Morrison, ao passo que acompanhava a narração, furtou das mãos de Breuer o cantil, e tomou um generoso gole. O médico prosseguiu.

— Transtornado, logo na manhã seguinte, cancelei todos meus pacientes, e me dispus a encontrar Camile. Sim. Observe, Jim, que me lembrei do nome dela assim que acordei. Fui até o lugar onde a tinha visto. Próximo à calçada em que pediam esmola, me sentei num banco de madeira. E ali permaneci, esperando. Não sentia fome. Nem sede. Apenas me maltravava a ideia de uma paciente, que eu jurava ter retornado a sanidade, ser atualmente um mendigo. Será que fui incapaz de entendê-la? Será que falhei em dar conforto ao seu abrigo psicológico? Porque são as mentes pertubardas, Jim: carentes de terreno seguro para que possam repousar de seus traumas, das inconveniências que advém da sensibilidade.

— Você ficou ali sentando esperando que ela voltasse? – interrogou Morrison. E Breuer, desta vez, foi quem furtou das mãos alheias o cantil com whiskey. Bebeu, respondendo em seguida, enquanto mexia em seu bigode pontiagudo.

— Acredito que sim. Na verdade, fui até lá com a intenção de entender o caso com outra perspectiva. Mas, confesso que existia uma vontade oculta de encontrá-la outra vez. Convidá-la ao meu divã, coisa que seria muito mais valiosa para ela do que o dinheiro que lhe dei.

— Interessante. Existe uma determinada culpa na sua fala. Você se sente culpado Breuer? – Jim Morrison parecia conduzir um sessão de análise inesperada, como se fosse ele o analista em questão.

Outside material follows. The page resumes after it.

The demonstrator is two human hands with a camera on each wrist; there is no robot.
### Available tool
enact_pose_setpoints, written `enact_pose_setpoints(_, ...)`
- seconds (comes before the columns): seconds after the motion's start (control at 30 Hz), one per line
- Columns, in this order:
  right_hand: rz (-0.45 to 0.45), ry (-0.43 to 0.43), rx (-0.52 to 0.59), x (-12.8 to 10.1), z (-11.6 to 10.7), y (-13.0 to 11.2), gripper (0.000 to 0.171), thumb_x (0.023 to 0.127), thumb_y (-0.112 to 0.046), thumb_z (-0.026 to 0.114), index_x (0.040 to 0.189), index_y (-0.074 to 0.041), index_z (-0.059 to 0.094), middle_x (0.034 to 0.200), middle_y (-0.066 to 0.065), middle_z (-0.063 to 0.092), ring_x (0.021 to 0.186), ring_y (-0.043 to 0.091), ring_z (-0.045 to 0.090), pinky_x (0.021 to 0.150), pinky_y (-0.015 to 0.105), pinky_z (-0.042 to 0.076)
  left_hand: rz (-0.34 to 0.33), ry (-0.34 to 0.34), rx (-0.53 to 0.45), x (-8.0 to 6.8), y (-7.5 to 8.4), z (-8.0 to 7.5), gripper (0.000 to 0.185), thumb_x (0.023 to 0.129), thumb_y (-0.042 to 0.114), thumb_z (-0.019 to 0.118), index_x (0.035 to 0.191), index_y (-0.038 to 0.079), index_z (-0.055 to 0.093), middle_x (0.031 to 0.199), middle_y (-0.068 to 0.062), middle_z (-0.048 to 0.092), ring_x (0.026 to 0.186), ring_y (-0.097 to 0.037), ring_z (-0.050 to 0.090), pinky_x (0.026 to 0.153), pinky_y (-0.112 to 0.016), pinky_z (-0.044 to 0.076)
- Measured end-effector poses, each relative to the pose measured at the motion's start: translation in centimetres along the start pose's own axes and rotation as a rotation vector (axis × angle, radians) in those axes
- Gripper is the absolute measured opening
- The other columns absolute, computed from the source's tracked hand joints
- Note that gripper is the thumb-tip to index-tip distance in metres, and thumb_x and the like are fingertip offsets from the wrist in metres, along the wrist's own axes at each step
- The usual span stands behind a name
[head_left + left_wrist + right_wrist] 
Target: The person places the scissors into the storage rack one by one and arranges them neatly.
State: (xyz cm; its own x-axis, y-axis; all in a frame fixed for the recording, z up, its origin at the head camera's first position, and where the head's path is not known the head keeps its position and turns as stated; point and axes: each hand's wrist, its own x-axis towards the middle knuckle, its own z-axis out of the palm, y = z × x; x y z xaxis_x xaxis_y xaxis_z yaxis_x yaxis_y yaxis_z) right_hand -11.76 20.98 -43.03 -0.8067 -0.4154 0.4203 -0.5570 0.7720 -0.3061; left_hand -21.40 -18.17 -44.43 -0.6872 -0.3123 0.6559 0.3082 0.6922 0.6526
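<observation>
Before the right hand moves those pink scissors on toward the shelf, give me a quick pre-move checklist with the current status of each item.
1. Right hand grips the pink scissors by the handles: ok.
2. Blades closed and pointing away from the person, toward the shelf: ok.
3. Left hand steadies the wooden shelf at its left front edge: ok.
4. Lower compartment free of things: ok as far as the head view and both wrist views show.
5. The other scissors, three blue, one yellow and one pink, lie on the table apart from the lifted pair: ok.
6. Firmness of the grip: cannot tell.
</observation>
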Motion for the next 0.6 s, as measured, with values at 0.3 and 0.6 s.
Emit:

— … – Breuer respirou fundo, pensativo. – Sim! Me sinto culpado pela condição atual da mulher. Seus dentes podres e suas roupas peśsimas me maltratavam a visão dos transeuntes. Mas a mim, maltratava a alma. Eu transpiro agora remorso em ter alimentado o estado mediocre dela; porque a solidariedade que prestei só fez afundar mais a sua condição de mendigo. – Morrison aproximou-se dois passos do médico.

— Entendo seus sentimentos. E eles mesmos têm relação com o motivo da minha visita. – e Jim sorriu graciosamente, como numa conclusão tomada a partir de uma epifania. – Eis que você me explicou, sem saber, um pouco mais de mim próprio. – Morrison, a seguir, contou-lhe o sonho de duas noites atrás. Breuer admirou-se.

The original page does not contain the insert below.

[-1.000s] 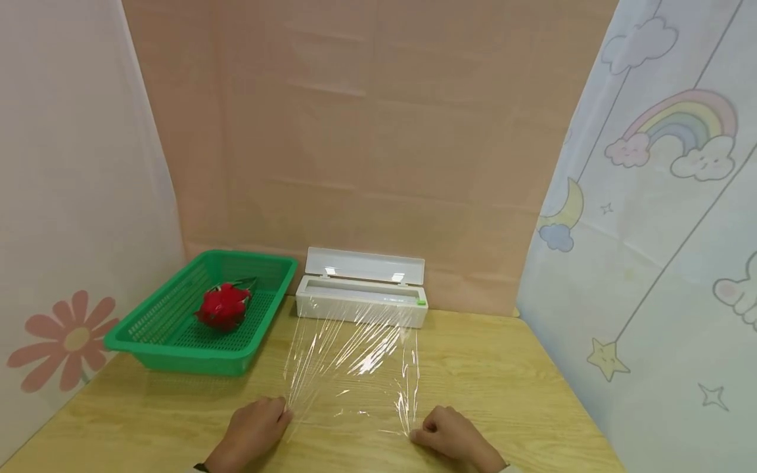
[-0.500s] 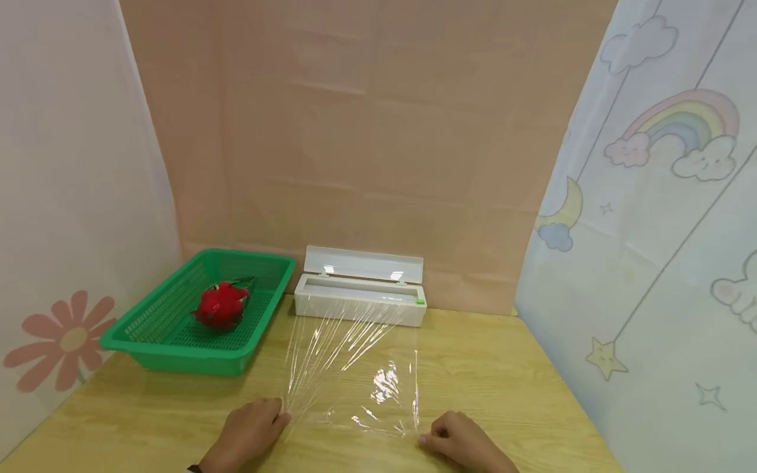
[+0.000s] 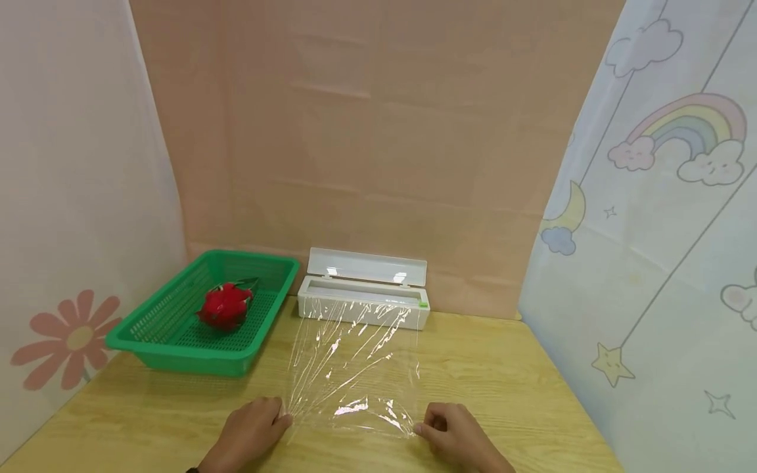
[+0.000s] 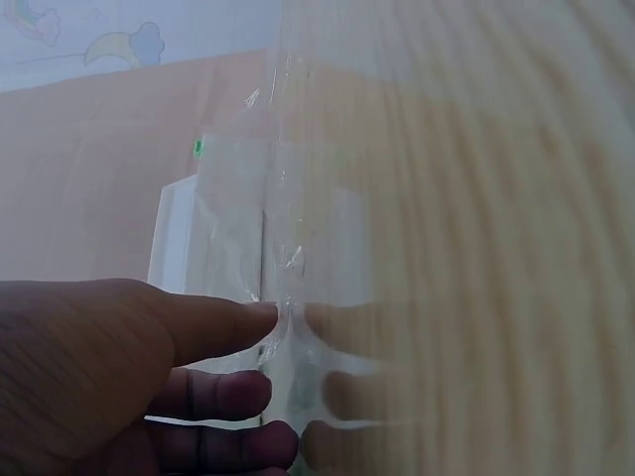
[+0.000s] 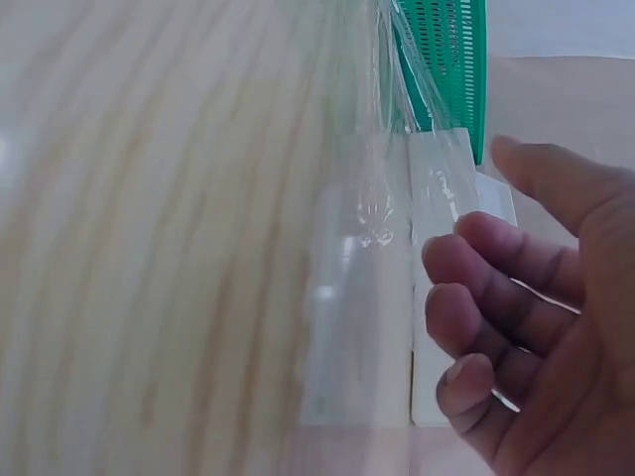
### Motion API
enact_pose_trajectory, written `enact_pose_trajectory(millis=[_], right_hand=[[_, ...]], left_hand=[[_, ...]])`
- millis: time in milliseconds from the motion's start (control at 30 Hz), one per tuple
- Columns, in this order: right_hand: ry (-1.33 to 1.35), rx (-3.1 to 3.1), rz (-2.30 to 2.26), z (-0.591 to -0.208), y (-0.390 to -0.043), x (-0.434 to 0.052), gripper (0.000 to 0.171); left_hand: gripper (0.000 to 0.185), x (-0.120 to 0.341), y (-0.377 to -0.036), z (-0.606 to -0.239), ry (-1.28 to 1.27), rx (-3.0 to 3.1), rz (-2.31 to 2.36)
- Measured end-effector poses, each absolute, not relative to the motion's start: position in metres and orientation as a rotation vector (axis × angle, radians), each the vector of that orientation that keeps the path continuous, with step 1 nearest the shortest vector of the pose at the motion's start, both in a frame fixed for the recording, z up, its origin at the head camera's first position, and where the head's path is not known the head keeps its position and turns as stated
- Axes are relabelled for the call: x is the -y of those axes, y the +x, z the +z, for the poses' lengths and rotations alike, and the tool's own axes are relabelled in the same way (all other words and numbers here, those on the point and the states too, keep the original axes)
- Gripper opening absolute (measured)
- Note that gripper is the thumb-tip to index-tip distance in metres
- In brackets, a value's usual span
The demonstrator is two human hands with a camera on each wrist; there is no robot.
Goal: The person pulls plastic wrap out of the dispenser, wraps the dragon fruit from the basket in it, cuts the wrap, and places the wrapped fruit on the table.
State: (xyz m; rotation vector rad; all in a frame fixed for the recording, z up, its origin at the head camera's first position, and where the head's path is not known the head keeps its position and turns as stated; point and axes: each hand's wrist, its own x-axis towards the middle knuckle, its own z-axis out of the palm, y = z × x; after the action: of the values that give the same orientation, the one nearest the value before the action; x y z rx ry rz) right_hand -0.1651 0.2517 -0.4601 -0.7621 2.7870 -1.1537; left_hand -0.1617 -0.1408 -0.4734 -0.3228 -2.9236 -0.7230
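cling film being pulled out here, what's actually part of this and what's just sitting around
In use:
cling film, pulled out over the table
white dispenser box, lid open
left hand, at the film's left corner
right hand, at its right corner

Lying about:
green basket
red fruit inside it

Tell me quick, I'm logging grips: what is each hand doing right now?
Left hand: pinches the near left corner of the cling film.
Right hand: fingers curled at the film's near right corner; grip cannot be told.

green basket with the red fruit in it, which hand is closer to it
Left. The left hand lies on the table just below and to the right of the green basket, at the wrap's near left corner. The right hand is farther right, beyond the plastic wrap.
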Motion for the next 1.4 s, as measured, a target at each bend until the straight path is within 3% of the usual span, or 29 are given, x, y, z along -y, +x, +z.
enact_pose_trajectory(millis=[200,567,1400], right_hand=[[-0.868,-2.841,-1.204,-0.457,-0.171,-0.245,0.017],[-0.864,-2.906,-1.223,-0.455,-0.178,-0.227,0.04],[-1.036,-2.963,-1.341,-0.449,-0.198,-0.203,0.036]], left_hand=[[0.039,0.139,-0.162,-0.469,-0.299,2.881,-0.685],[0.023,0.13,-0.165,-0.447,-0.282,2.682,-0.671],[0.049,0.149,-0.194,-0.41,-0.378,2.269,-0.581]])
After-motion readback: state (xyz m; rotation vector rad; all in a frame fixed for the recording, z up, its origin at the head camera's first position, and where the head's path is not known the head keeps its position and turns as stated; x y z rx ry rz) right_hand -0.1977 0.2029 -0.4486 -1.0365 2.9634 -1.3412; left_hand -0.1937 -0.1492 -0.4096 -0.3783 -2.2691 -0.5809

— Você está correlacionando a sua incapacidade em ajudar a mulher do seu sonho com a minha experiência. E os cenários, de fato, parecem se sobrepor perfeitamente. A sua nudez, entretanto, constrata com o meu gesto de abrir a carteira. Enquanto você não podia ajudar, mesmo que quisesse, eu prestei um socorro. Um desgraçado socorro, porém. – e Morrison complementou o raciocínio de Breuer.

— Vejo essas situações chocantes como cruciais a nos compreendermos. Ora se não são essas as nossas reações, tanto no sonho como na realidade, à tragédia do gênero humano. A história das civilizações nos mostra quer civilizado é admitir a mendicância, e temer as tragédias, ainda que inevitáveis. Em catarse com a cena da mulher que carregava a criança, senti o mundo sobre meus ombros, me assustei com o trágico e, finalmente, chorei.

A essa altura, o cantil achava-se vazio. No ímpeto de beber mais e prolongar a conversa que mantinha com Breuer, no entanto, Morrison decidiu acompanhá-lo. Retornariam ao ponto em que Breuer foi abordado por sua paciente. Talvez, ela mendigaria outra vez naquela região, e sua filha choraria em troco de esmolas. Ou, ainda talvez, outro mendigo já tivesse ocupado o seu posto.